Zwraca uwagę, że w Wielkiej Brytanii prowadzone są dyskusje, jak przekonać członków mniejszości etnicznych do zaszczepienia się, tymczasem imigranci z Europy Środkowo-Wschodniej - spośród których około połowa to właśnie Polacy - są drugą najbardziej sceptycznie nastawioną do szczepień grupą.
Wyjaśnia, że duża część polskiej społeczności w Wielkiej Brytanii ma znikomy kontakt z miejscowymi mediami, bo ogląda głównie polską telewizję, wchodzi na polskie strony internetowe, utrzymuje kontakty albo z rodzinami w kraju, albo z innymi Polakami, a to bardzo sprzyja przyjmowaniu i dalszemu rozpowszechnianiu teorii spiskowych na temat szkodliwości szczepionek. Zwłaszcza, że - jak pisze - nieufność wobec rządu, mediów, wielkich korporacji, w tym zwłaszcza farmaceutycznych, jest zakorzeniona w polskim DNA.
Internet nośnikiem antyszczepionkowych teorii
Hamilton przywołuje przykłady antyszczepionkowych wpisów, które dominują na popularnych forach internetowych używanych przez Polaków w Wielkiej Brytanii, ale wskazuje, że problem nie dotyczy tylko gorzej wykształconych, słabiej mówiących po angielsku Polaków, bo mity o szkodliwości szczepień przekazywane są nawet w facebookowej grupie polskich pracowników brytyjskiej służby zdrowia.
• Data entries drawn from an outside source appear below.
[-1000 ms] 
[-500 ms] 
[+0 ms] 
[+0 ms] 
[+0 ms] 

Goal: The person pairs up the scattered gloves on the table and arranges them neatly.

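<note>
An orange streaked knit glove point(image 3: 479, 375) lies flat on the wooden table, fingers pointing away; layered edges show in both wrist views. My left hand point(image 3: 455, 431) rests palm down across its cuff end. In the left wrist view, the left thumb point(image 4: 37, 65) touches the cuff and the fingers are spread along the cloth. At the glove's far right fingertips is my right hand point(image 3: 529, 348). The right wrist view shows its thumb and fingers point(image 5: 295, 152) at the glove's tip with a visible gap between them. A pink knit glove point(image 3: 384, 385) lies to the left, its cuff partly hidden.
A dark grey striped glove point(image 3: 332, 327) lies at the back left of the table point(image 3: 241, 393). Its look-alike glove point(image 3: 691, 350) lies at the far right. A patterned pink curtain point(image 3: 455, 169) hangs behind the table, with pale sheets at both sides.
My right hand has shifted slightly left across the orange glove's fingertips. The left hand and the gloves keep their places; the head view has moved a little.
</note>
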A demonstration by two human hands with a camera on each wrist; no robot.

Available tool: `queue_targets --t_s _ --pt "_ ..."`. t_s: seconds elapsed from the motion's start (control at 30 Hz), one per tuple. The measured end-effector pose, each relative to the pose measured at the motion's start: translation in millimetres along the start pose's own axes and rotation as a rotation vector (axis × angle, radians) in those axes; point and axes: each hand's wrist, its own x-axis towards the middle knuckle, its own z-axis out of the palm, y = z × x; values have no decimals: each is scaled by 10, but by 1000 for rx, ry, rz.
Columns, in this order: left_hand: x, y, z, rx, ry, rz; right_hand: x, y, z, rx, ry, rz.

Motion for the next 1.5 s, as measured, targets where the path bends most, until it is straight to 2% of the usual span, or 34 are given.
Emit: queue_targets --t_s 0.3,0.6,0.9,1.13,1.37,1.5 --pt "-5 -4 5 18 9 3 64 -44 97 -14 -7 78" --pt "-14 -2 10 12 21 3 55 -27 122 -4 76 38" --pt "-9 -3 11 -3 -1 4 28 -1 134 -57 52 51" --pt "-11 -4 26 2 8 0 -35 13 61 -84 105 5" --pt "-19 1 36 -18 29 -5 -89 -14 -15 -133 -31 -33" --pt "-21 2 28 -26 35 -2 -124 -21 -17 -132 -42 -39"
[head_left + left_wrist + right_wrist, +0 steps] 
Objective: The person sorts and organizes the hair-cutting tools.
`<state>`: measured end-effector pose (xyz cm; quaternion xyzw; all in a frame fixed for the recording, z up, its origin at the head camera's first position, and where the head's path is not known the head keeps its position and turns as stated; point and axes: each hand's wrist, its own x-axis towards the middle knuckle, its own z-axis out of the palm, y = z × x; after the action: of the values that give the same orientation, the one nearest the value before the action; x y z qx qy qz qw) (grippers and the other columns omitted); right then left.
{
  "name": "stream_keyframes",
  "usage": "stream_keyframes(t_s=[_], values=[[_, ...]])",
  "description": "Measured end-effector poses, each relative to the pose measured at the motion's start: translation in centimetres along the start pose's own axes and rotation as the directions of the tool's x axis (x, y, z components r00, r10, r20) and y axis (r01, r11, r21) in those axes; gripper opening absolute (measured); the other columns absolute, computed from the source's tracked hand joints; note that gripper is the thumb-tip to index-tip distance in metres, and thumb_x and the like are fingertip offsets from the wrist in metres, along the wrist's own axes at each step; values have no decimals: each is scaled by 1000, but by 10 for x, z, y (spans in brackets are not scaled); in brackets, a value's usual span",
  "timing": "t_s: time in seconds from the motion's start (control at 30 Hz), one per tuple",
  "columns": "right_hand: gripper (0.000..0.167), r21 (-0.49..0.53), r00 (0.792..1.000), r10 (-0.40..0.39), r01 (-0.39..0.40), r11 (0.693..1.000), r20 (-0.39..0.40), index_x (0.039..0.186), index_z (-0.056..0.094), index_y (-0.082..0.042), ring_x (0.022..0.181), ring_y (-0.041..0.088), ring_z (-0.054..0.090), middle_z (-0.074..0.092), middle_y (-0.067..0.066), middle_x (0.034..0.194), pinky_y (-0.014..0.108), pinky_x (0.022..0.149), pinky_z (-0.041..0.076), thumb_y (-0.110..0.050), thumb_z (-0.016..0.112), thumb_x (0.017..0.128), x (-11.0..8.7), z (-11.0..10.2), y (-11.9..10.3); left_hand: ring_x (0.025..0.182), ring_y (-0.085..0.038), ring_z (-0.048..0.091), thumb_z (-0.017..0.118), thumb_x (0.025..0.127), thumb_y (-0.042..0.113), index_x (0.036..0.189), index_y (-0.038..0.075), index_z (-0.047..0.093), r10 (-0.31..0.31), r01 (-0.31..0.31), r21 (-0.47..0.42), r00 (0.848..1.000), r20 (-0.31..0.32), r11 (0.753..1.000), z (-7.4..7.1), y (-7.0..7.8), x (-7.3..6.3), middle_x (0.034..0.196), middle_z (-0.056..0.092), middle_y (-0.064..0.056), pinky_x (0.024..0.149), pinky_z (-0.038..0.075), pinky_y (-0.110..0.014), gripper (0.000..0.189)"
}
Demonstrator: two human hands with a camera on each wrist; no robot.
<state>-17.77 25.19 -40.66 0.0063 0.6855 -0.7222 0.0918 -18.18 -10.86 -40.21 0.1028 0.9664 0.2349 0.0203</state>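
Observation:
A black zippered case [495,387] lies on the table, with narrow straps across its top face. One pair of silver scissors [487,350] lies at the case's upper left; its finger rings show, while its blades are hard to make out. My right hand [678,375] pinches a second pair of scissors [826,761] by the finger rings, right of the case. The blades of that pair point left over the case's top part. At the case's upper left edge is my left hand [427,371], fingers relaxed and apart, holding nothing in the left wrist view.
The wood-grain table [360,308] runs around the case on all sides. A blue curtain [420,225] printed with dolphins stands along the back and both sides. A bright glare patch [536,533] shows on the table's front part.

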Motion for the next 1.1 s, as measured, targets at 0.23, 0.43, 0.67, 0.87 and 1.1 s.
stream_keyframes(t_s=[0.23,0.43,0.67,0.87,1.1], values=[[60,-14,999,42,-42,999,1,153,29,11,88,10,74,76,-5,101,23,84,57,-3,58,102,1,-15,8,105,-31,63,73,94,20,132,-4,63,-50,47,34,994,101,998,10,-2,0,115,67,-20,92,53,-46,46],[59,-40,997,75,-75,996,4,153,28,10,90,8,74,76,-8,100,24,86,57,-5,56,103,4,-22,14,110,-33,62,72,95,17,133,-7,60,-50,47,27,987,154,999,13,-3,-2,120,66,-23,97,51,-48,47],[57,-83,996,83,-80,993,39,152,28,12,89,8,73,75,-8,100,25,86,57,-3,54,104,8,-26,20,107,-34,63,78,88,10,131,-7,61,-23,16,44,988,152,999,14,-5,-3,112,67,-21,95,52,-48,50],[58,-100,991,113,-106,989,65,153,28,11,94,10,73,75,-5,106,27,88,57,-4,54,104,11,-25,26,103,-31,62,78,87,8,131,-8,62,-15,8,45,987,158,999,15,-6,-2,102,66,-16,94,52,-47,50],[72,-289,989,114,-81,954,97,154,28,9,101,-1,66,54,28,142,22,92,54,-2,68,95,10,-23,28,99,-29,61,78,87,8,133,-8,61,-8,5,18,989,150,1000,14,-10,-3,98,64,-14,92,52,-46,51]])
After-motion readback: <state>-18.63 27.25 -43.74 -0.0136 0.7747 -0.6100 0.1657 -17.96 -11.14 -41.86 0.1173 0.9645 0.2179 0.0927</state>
Jak mówi cytowany przez nią działacz polonijny i pisarz Wiktor Moszczyński, jeśli duża liczba Polaków w Wielkiej Brytanii nie zaszczepi się, grozi to sytuacją, w której cała polska społeczność zacznie być postrzegana jako roznosiciele koronawirusa, co z kolei może prowadzić do podgrzewania antypolskich nastrojów w tabloidach.